PROBLEM DESCRIPTION: The expected answer is the set of lines in the data below between the line holding "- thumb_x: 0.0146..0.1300" and the line holding "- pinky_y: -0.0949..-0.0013", inclusive, written out exactly.

=== TASK INPUT ===

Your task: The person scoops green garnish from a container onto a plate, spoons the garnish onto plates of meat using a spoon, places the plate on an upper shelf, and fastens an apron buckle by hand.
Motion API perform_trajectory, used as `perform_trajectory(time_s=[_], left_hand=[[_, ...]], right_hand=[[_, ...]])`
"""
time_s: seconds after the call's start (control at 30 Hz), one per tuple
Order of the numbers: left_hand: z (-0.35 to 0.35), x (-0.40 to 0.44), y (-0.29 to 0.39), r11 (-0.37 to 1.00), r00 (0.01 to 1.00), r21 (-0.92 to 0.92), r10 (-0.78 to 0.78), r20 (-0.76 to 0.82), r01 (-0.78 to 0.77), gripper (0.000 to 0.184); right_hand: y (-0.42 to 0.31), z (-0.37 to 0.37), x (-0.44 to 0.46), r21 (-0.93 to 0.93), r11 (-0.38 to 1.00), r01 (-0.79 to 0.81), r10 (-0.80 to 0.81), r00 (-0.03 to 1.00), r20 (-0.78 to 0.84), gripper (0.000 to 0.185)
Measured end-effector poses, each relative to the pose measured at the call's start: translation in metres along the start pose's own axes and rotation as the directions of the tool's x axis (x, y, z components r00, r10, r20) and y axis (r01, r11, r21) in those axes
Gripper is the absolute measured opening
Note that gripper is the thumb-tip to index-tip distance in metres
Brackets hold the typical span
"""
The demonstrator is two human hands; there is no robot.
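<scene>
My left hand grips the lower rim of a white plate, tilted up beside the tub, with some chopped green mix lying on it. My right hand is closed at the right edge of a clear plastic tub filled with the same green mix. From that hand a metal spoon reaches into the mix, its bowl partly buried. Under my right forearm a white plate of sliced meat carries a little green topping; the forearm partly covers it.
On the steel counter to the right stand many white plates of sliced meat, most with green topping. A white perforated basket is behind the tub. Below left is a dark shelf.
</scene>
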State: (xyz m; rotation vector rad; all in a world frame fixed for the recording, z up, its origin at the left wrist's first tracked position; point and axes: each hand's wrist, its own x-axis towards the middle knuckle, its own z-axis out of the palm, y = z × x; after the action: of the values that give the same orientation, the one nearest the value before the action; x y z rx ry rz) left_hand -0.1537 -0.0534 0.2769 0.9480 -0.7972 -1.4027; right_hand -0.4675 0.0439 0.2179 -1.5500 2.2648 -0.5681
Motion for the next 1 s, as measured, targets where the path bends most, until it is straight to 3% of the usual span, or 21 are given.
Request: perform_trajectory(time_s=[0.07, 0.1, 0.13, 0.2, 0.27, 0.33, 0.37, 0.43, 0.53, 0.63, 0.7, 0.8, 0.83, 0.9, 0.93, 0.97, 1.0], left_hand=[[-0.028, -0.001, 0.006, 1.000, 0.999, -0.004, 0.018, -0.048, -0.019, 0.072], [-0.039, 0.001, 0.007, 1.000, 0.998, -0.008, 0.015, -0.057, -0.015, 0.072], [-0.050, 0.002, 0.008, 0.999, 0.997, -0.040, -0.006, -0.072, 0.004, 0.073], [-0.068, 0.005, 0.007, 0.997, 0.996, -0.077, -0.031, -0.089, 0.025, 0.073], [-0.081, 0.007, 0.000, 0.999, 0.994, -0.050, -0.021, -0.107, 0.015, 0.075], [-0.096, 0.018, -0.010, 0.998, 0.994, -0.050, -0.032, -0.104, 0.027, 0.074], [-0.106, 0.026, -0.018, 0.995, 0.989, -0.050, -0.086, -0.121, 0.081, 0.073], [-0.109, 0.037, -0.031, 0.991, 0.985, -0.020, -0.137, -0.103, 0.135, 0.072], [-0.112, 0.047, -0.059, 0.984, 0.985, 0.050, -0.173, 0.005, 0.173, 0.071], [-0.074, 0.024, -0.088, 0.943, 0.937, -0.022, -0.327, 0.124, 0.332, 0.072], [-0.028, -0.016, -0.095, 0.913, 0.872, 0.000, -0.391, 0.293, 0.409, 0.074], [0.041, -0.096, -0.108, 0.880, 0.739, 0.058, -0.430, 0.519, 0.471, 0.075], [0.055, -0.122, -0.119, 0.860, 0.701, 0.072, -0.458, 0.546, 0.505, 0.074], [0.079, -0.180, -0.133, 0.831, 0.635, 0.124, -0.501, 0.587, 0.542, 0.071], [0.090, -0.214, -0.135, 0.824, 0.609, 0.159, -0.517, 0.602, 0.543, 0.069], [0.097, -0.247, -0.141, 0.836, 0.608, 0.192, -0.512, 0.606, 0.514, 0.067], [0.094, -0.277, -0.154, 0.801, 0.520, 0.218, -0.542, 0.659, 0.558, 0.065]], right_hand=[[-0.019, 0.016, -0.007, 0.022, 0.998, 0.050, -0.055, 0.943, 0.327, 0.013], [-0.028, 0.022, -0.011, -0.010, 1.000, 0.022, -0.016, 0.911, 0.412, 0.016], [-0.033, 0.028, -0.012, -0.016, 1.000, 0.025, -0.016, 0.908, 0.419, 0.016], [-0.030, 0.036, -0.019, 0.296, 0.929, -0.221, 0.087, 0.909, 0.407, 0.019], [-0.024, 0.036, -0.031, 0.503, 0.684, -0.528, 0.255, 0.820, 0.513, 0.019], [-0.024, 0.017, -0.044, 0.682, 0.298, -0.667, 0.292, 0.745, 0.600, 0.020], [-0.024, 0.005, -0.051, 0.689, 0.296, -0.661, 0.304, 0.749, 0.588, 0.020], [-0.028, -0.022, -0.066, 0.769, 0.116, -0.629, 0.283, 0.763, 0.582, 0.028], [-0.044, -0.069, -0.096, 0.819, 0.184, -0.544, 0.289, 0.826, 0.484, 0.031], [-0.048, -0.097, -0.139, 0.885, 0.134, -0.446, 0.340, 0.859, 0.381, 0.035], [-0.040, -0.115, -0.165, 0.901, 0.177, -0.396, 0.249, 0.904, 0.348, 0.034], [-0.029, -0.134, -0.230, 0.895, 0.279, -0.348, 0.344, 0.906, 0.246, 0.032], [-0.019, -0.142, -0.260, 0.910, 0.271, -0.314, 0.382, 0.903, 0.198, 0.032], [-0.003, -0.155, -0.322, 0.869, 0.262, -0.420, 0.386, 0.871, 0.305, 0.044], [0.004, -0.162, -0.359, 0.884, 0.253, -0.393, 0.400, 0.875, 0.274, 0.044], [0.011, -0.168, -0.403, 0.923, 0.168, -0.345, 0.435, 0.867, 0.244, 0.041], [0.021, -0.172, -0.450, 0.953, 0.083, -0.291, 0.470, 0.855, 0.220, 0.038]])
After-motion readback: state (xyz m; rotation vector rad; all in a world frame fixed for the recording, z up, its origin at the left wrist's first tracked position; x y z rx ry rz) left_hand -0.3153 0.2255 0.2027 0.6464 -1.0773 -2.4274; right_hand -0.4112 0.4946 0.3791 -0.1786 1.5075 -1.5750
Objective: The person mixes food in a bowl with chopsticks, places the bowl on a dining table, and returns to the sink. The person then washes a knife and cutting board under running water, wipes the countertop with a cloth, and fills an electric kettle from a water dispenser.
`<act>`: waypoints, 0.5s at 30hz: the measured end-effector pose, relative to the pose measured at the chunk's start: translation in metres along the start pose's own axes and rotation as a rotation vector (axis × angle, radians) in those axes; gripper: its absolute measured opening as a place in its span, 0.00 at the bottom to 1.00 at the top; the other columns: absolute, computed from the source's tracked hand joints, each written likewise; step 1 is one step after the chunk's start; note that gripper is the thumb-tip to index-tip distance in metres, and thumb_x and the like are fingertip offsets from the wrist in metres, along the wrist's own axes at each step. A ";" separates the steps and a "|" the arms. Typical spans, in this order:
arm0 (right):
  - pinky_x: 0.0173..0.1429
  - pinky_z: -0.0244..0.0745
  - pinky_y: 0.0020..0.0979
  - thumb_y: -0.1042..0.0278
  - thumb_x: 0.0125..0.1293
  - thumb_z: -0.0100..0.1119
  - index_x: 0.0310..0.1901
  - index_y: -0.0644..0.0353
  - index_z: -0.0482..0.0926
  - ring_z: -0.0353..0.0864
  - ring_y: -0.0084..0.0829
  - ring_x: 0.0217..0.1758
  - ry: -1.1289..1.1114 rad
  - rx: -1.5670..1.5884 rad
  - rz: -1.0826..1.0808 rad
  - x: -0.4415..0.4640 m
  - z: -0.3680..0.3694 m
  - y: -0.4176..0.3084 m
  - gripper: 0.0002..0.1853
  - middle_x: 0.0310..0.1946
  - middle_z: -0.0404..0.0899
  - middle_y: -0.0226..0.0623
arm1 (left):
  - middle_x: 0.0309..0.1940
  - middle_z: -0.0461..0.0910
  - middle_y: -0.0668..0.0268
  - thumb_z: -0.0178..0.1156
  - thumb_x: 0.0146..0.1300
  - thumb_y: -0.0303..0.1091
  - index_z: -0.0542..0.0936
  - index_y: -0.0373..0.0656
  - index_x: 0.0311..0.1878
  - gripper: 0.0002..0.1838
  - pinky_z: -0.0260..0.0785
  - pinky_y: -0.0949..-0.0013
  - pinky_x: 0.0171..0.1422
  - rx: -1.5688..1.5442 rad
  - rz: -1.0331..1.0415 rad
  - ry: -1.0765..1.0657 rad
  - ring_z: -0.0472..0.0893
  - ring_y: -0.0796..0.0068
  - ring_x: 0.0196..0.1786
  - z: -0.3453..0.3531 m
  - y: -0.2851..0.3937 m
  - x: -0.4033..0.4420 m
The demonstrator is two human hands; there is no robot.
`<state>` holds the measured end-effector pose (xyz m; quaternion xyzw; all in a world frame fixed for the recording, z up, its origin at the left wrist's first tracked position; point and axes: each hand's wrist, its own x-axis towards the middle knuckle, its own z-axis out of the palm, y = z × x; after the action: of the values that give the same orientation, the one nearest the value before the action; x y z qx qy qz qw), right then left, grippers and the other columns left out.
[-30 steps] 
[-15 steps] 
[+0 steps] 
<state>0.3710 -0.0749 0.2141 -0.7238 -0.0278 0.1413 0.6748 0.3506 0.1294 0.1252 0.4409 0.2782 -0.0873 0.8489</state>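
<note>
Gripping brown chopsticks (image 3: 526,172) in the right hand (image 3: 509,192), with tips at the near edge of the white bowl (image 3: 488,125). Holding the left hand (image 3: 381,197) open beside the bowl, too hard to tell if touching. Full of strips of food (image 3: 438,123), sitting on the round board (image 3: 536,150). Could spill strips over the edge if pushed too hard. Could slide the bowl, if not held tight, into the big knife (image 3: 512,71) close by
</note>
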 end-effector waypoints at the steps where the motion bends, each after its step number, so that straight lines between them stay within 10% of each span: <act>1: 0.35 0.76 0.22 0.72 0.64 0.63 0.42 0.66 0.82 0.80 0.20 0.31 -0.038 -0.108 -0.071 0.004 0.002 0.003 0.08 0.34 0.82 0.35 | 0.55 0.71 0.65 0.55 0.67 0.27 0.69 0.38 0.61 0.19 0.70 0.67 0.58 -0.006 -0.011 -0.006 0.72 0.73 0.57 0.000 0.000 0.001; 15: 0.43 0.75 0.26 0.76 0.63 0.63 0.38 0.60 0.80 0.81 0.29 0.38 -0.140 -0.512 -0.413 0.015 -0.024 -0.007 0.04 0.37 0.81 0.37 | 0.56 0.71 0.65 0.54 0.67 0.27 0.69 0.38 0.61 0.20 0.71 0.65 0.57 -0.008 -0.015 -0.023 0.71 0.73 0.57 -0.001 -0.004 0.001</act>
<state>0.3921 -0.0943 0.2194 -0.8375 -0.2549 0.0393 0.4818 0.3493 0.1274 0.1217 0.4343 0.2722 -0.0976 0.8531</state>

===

COMPLETED EXERCISE:
  - thumb_x: 0.0146..0.1300
  - thumb_y: -0.0303..0.1091
  - index_z: -0.0542..0.0936
  - index_y: -0.0373..0.0656
  - index_x: 0.0311..0.1878
  - gripper: 0.0002..0.1838
  - pinky_z: -0.0260..0.0785
  - pinky_y: -0.0949..-0.0013

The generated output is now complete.